- Born: 1980 (age 45–46) Toronto, Ontario, Canada
- Website: www.megancrewe.com

= Megan Crewe =

Canadian young adult writer

Megan Crewe is a Canadian young adult writer, born in 1980 in Toronto, Ontario, Canada. She attended high school at Riverdale Collegiate Institute in Toronto before going on to complete a degree in psychology from York University and working as a behavioral therapist for teens in Toronto. She was published by New Canadian Voices, In2Print and the Toronto School Boards poetry and prose periodicals before becoming a young adult writer with a number of books and book series to her name.

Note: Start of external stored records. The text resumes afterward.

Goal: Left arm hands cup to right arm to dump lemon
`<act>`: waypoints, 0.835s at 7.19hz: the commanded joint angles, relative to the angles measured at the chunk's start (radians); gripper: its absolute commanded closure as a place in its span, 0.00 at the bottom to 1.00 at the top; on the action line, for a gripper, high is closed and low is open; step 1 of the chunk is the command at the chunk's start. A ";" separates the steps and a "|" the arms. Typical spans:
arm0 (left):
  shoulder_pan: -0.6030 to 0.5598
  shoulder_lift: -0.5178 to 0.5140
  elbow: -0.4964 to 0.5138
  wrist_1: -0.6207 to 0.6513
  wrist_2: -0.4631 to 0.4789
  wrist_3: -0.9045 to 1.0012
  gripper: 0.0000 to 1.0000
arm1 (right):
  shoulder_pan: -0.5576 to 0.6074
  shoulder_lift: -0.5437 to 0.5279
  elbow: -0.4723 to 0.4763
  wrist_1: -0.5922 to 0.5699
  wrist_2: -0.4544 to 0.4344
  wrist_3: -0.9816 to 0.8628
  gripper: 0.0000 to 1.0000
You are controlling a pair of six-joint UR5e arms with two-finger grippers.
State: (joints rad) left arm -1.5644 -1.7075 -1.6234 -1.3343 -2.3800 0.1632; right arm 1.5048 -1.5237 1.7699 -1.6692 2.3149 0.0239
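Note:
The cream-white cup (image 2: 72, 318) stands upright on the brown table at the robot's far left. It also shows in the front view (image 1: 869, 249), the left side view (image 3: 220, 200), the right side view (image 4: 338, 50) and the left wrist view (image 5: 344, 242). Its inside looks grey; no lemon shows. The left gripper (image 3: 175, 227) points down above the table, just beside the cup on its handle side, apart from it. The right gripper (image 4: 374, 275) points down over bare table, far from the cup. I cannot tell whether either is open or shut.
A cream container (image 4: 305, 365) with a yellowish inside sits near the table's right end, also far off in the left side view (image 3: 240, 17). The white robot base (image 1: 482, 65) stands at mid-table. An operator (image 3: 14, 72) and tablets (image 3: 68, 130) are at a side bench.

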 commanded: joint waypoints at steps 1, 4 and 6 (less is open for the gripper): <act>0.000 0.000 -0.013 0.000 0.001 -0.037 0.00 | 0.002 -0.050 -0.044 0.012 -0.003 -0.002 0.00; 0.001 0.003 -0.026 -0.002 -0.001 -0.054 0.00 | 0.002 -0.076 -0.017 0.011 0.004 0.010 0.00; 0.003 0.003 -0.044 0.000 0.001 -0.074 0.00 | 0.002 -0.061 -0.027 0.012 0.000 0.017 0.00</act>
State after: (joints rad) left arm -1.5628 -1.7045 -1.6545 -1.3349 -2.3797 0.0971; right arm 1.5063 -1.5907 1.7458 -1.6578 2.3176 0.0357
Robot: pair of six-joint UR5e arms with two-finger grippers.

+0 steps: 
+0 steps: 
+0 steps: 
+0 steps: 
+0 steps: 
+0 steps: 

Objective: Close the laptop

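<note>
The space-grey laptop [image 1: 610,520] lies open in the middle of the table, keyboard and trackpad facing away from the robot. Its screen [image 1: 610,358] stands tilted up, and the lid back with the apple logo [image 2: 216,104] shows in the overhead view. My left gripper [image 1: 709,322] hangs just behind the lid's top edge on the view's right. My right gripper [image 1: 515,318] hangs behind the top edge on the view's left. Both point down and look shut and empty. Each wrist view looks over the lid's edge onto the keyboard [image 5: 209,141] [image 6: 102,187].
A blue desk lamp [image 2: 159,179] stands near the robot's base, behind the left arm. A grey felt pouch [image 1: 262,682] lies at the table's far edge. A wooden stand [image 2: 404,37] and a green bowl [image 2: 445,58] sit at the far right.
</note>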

In 2019 Crewe was on the Sunburst Award Longlist.

==Bibliography==
- Give Up the Ghost (2009)
- A Mortal Song (2016)
- Beast (2017)
- Series
  - Conspiracy of Magic
- Magic Unmasked (2018)
- Ruthless Magic (2018)
- Wounded Magic (2018)
- Fearless Magic (2019)
  - Earth & Sky
- Earth & Sky (2014)
- The Clouded Sky (2015)
- A Sky Unbroken (2015)
  - The Fallen World
- The Way We Fall (2012)
- The Lives We Lost (2013)
- The Worlds We Make (2014)
- Those Who Lived: Fallen World Stories (2016)
- Short fiction
- "Seven Years" (2004)
- "The Alien and the Tree" (2006)
- "Frozen" (2006)
- "The Great Thrakkian Rebellion" (2007)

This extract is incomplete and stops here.